Buna karşı atağa geçen cemaatler TSK ve laik devlet anlayışını “din düşmanlığı” olarak etiketlemişlerdi.
·
12 Eylül 2010 tarihinde referanduma giderken “tüm darbelerin yargılanması amacımız” sloganı ile yola çıkıp sadece 28
Şubat intikamına soyunan AKP, bugün,
iktidarının 11inci yılında, “TSK’nın 28 Şubat “ iddialarının doğruluğunu teyid ediyor…
·
Yine bugün, 11 yıldır hükümet eden AKP, kendi liderinin “Savcısı” olduğunu beyan ettiği davaların “TSK’ya karşı komplo” olduğunu iddia
ediyor. Neden bugün? Neden bakanlar ve oğulları ile ilgili yolsuzluk dosyaları akabinde?
·
AKP hükümetinin iktidar olduğu 11 yıl içerisinde
gündemi meşgul eden türban, erkek, kadın, kürtaj tartışmalarının perdelediği neler oldu ???
· TSK’ya ve
ülkenin belli rol modelleri olan aydınlarına ve bilim adamlarına, kimler ve neden
komplolar düzenlendi? neden bu konuda bilinenler ortaya konulmuyor? neden hükümet veya bu söylemlerde bulunan AKP yetkilileri tarafından gerekli adımlar atılmıyor? Bilenler neden bugüne kadar sessiz kaldılar?
·
AKP milletvekili Şamil Tayyar “… Emniyet Cemaate bağlandı…” (kaynak)
diyor. Şamil Tayyar’ın bu sözleri
yalanlanmıyor. Başbakan “cemaat ne istediyse verdik” diyor. Ama ne
verildiğini açıklamıyor. Hükümetin bir
sivil toplum örgütüne Polis gücünü devretmesi mümkün müdür? AKP ve Cemaat arasında bir anlaşma mı vardı? nasıl bir anlaşma var/dı? İçeriği neleri kapsıyor/du?

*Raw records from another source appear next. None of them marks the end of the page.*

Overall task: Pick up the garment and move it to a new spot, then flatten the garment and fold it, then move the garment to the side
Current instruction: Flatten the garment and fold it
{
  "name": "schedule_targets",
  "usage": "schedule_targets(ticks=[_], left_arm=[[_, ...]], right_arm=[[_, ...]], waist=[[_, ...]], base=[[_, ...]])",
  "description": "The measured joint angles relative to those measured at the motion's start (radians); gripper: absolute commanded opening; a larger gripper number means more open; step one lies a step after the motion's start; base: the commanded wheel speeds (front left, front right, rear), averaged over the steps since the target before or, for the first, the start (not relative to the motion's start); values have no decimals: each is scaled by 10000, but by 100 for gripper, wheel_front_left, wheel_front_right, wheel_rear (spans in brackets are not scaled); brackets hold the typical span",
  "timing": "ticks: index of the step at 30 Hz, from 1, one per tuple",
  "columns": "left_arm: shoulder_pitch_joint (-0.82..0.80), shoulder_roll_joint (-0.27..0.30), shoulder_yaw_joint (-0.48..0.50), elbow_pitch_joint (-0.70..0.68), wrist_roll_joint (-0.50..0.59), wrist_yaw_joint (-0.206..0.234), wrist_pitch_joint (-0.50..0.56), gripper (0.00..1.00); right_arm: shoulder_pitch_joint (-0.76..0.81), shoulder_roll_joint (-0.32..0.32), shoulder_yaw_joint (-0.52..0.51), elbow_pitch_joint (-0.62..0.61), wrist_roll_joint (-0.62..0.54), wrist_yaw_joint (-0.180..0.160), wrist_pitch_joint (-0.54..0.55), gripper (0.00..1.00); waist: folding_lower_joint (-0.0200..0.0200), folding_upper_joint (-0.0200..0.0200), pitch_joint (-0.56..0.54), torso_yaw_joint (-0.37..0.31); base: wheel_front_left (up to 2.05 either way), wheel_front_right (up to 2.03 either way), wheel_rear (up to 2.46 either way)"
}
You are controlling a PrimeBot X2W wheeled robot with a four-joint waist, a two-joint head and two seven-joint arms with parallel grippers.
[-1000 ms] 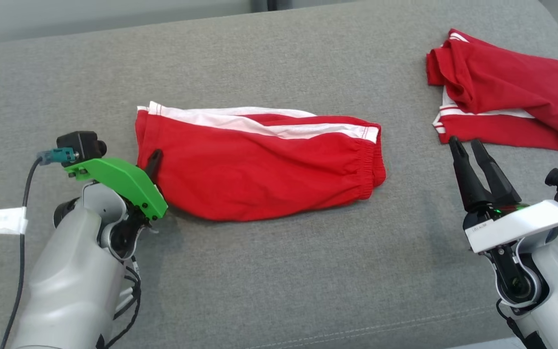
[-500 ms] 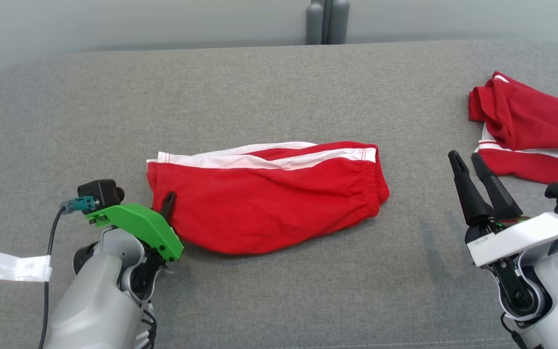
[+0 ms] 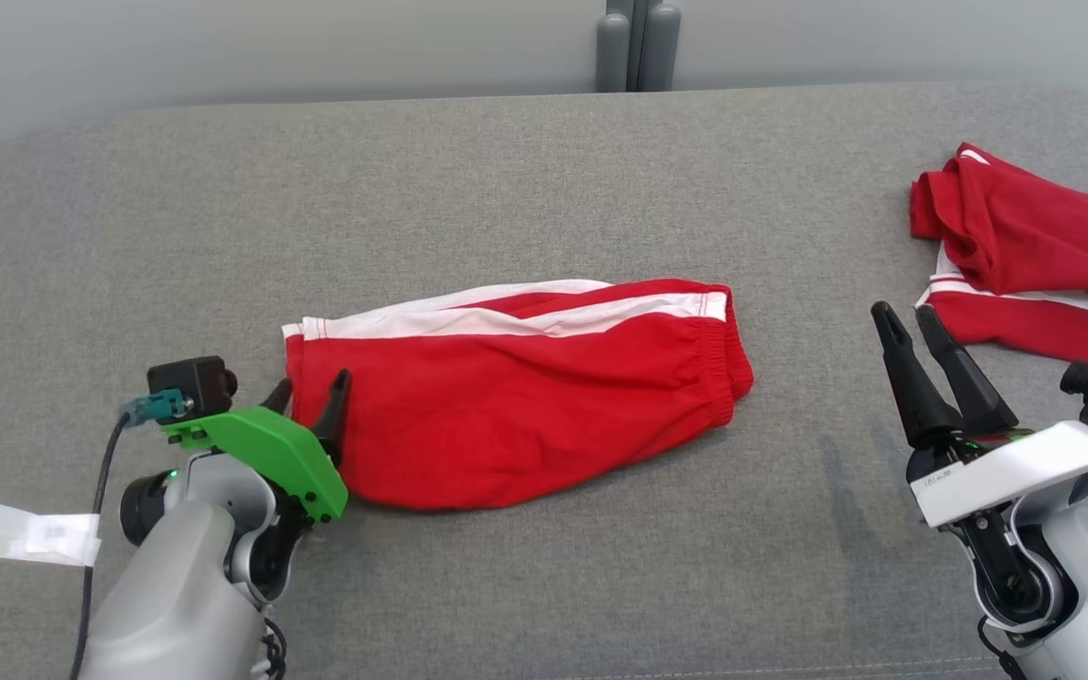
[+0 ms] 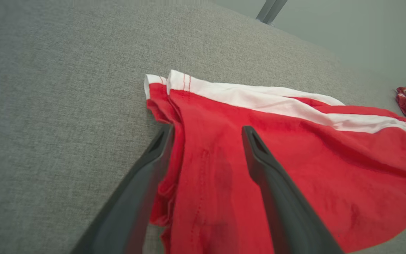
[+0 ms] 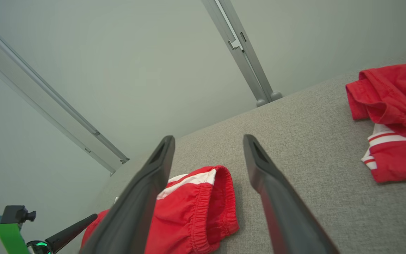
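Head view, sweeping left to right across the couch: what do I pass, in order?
white tape → left pincer, open at the shorts' left end → red shorts → right pincer, open above the grey cushion → second red garment

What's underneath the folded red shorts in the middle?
The grey upholstered surface shows all round the red shorts, and a lower fabric layer peeks out at their left hem. Anything else beneath is covered.
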State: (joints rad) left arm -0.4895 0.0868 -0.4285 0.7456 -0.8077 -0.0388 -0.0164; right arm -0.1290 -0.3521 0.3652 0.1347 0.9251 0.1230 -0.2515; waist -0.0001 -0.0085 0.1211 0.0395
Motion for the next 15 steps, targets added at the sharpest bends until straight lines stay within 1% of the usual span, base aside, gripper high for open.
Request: schedule_targets(ticks=[2, 6, 10, 15], left_arm=[[23, 297, -31, -130, 263, 128, -146, 100], [40, 640, -42, -384, 600, 343, -466, 100], [57, 886, -255, -846, 988, 401, -809, 100], [88, 1037, -399, -1513, 1509, 405, -1371, 100]], right_arm=[[25, -13, 0, -13, 0, 0, 0, 100], [173, -29, -4, -29, 2, 0, 0, 100], [184, -100, -23, -46, 2, 0, 0, 100], [184, -234, -33, -92, -35, -6, 0, 100]], waist=[[0, 0, 11, -49], [0, 0, 11, -89], [0, 0, 7, -83], [0, 0, -4, -23]], base=[[0, 0, 0], [0, 0, 0], [0, 0, 0], [0, 0, 0]])
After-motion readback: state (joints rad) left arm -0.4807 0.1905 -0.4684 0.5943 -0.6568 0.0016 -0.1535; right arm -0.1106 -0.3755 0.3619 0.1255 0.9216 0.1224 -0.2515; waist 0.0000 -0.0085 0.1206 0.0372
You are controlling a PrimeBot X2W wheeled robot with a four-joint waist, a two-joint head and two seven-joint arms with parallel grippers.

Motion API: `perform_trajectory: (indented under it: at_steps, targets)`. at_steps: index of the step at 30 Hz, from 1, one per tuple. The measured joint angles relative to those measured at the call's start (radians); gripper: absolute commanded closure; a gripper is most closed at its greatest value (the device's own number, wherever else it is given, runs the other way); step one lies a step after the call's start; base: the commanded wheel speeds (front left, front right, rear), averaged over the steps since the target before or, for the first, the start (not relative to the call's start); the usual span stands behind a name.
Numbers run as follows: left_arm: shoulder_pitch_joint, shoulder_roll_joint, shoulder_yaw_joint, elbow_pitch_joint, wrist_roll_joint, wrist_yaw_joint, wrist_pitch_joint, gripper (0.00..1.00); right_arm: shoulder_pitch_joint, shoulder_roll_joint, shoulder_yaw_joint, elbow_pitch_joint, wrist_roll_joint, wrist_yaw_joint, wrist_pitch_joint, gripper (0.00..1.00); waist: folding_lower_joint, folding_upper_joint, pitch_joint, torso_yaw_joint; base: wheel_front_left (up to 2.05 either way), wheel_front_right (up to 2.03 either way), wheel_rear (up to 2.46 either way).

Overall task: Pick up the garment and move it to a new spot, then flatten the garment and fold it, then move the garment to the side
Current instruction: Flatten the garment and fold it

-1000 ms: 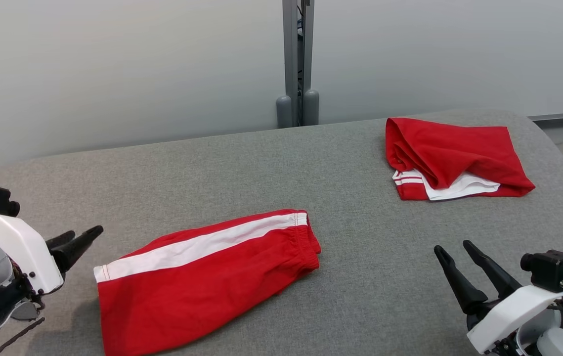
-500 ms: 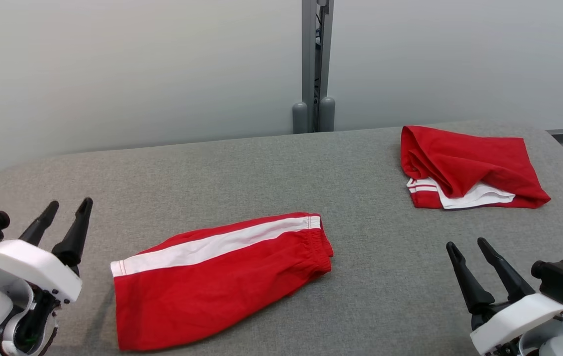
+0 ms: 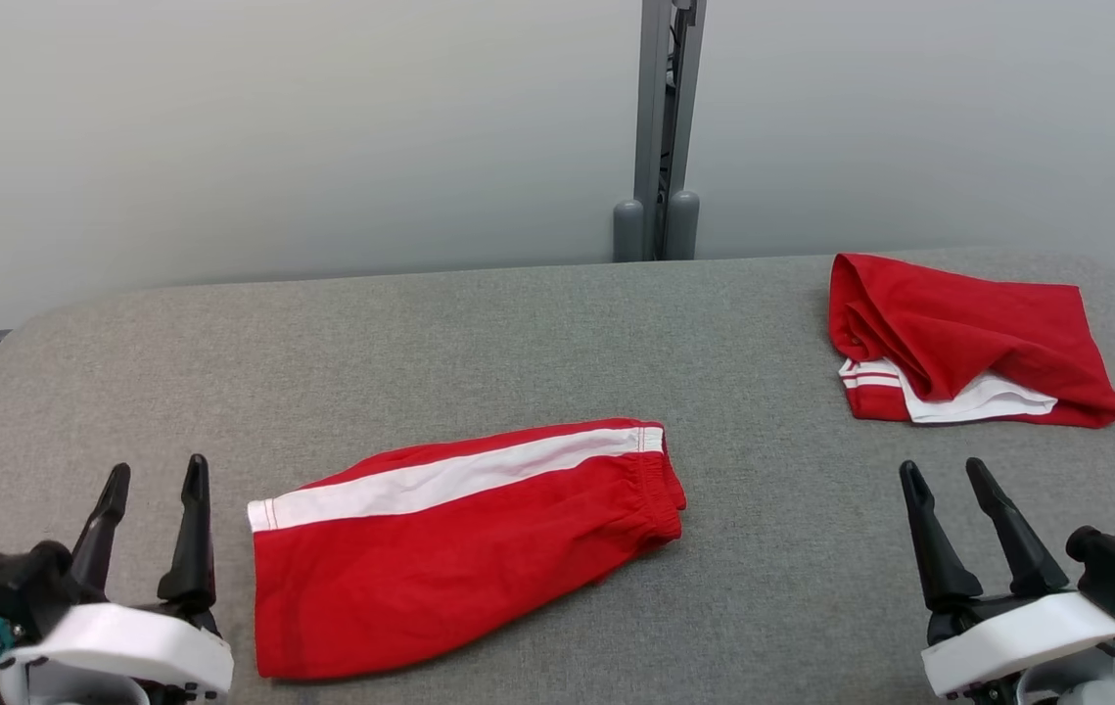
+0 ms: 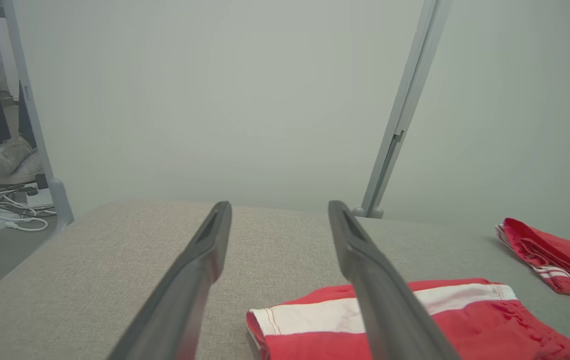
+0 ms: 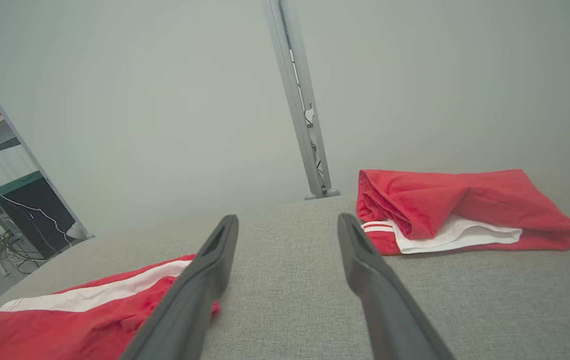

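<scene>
Left pincer (image 3: 156,466) and right pincer (image 3: 942,466) both hover low over the near edge of the grey counter (image 3: 440,333), their fingers spread apart and holding nothing. Between them, nearer the left one, the red shorts (image 3: 459,558) lie folded flat on the counter, with a white stripe along the far edge and the waistband toward the right. Well apart, at the far right corner, a second red garment (image 3: 978,328) sits loosely folded, with white fabric showing underneath. A grey post (image 3: 665,127) stands behind the counter.
</scene>
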Motion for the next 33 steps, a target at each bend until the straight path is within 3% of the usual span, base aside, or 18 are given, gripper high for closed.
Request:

Bu anlaşmalar neden
kamuoyu ile paylaşılmadı? birbirlerinin
komplo ve usulsüzlüklerini/yolsuzluklarını ortaya döken anlaşmazlık maddeleri
nelerdir ? Hangi taraf anlaşmaları neden, nasıl bozmuştur? Eğer bu anlaşmaların ve anlaşmazlıkların
sonucunda bedel ödeyen bu ülke halkı ise, halkın bu anlaşmaları bilmesi gerekli
değil mi?
· BOP eş başkanlığı gerçeği neydi? Başbakan “BOP eş bakanıyız” derken, hangi
anlaşma/ları baz alıyordu? Neden Başbakanımızın “eş başkan” olarak tayin
edildiği BOP projesi anlaşmasının içeriğini bilmiyoruz? Hükümetin böyle bir projeye katılma kararı için meclisin onayı gerekmez miydi? BOP eş başkanı olarak ve BOP projesi taraflarından birisi olarak neler yapıldı?
· Kürdistan Projesi ve “barış süreci” gerçekte nedir? Hükümetin, bu millet adına kabul ettiği “Barış” süreci anlaşma maddeleri
nelerdir? Neden PKK, bu anlaşma
maddelerin açıklamakla hükümeti tehdit eder mesajlar yollayabildi? neden hükümet bu maddeleri açıklamadı?
·
Suriye muhalefeti ile olan işbirliğinin gerçeği
nedir? Bir hükümetin ve Başbakanın, başka
ülkenin devletinin muhaliflerine açık ve/ya (iddia edildiği gibi)
gizli destek vermek, içerdiği riskler nedeniyle
devleti bağlar mı? Yoksa sadece bu kararı veren ve
uygulayan bireyleri mi bağlar? Yani, Suriye BM’e yaptığı şikayetinde Türkiye Devletini mi bir bütün olarak mı yoksa
sadece bireyleri mi şikayet etti?
·
Bu ülke ve bu ülkenin yönetimi üzerinden hangi
pazarlıklar kimlerle yapılmıştır? Hangi
anlaşmalar imzalanmıştır? Hangi anlaşmaların, hangi maddeleri tamamlanmıştır,
hangileri beklemededir?
·
Bu ülkede, ne zaman şok gündemler olmadan, kafalar sürekli bulanmadan, refah, huzur ve güven
içerisinde, teee yaz geldiğinde çıkacağımız tatillerin hayali ile kışı geçireceğiz????